Albert melihat terlalu banyak untuk anak seusianya.
Aku berjalan mendekat, mengambil botol dari tangannya. "Sekarang berbeda, Al."
"Karena Ko Rey?"
Aku terdiam.
Di ruang lain, pria itu mungkin sedang duduk dengan wajah dingin. Tapi ya, sebagian memang karena dia. Karena ada seseorang yang, entah kenapa, berdiri di depan garis pandang Brandon, membuka pintu mobil, dan memesan udang telur asin tanpa kutanya.
"Karena aku sudah tidak mau menunduk," jawabku.
Albert tersenyum kecil.
Sebelum ia bicara lagi, suara Celine terdengar dari koridor.
"Albert! Mama mencarimu."
Albert langsung menegang. "Aku pergi dulu."
"Al."
Ia berhenti.
"Kalau ada apa-apa, cari aku."
Matanya melebar. Lalu ia mengangguk cepat dan pergi.
Aku berjalan ke taman untuk mencari udara. Kolam kecil di belakang rumah memantulkan langit mendung. Untuk pertama kalinya hari itu, aku bisa bernapas tanpa mendengar suara Monica.
Lalu langkah berat mendekat dari koridor samping.
"Sendirian, Ci Keira?"
Aku berbalik.
Brandon Wijaya berdiri di antara pilar taman, jasnya terbuka, senyumnya terlalu santai untuk pria yang seharusnya tidak berada di rumah keluarga Liem tanpa alasan.

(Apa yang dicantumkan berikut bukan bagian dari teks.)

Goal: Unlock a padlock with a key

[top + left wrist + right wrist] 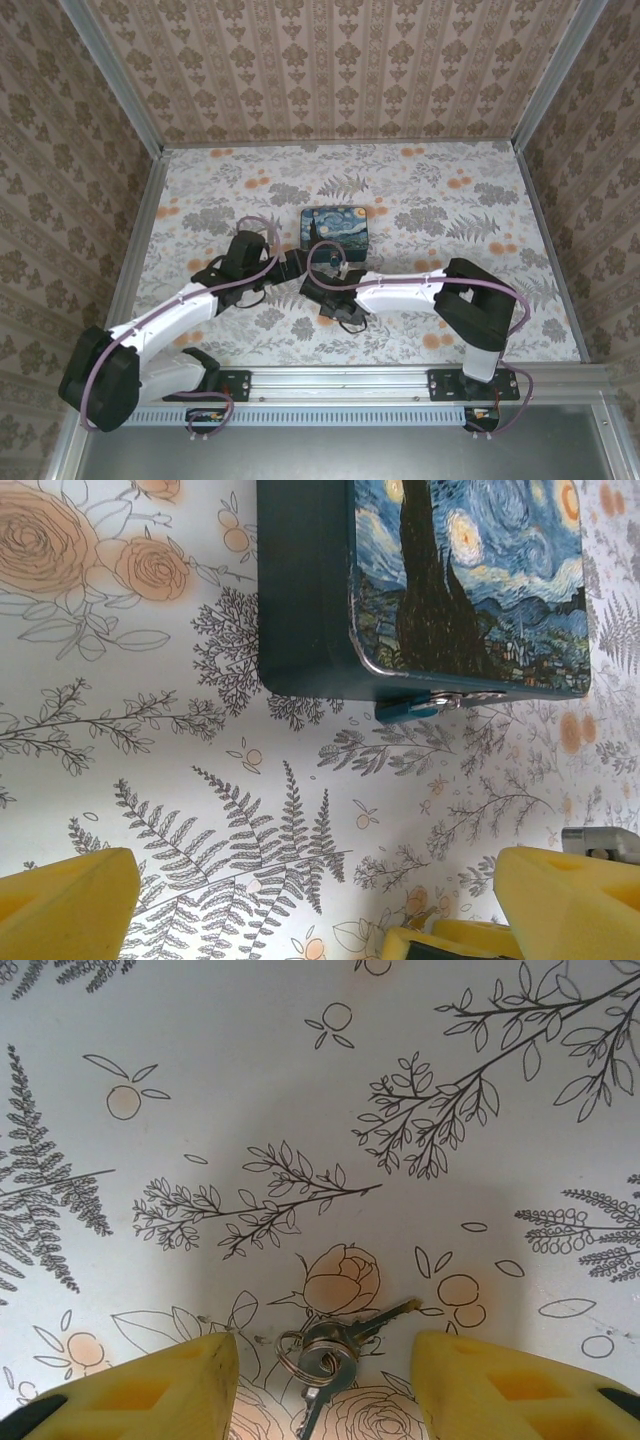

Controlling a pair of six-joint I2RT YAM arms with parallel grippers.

Di belakangnya, jauh di ruang makan, aku melihat bayangan Celine sekilas.
Jadi ini bukan kebetulan.
Brandon melangkah lebih dekat, menutup jalan kembali ke dalam.
"Reynard meninggalkanmu cepat sekali," katanya. "Kasihan."
Aku mundur setengah langkah.
[Peringatan: risiko kontak fisik tidak diinginkan.]
Tanganku mengepal.
Brandon tersenyum makin lebar.
"Ci Keira," ucapnya pelan, "mau mempertimbangkan pria yang lebih baik?"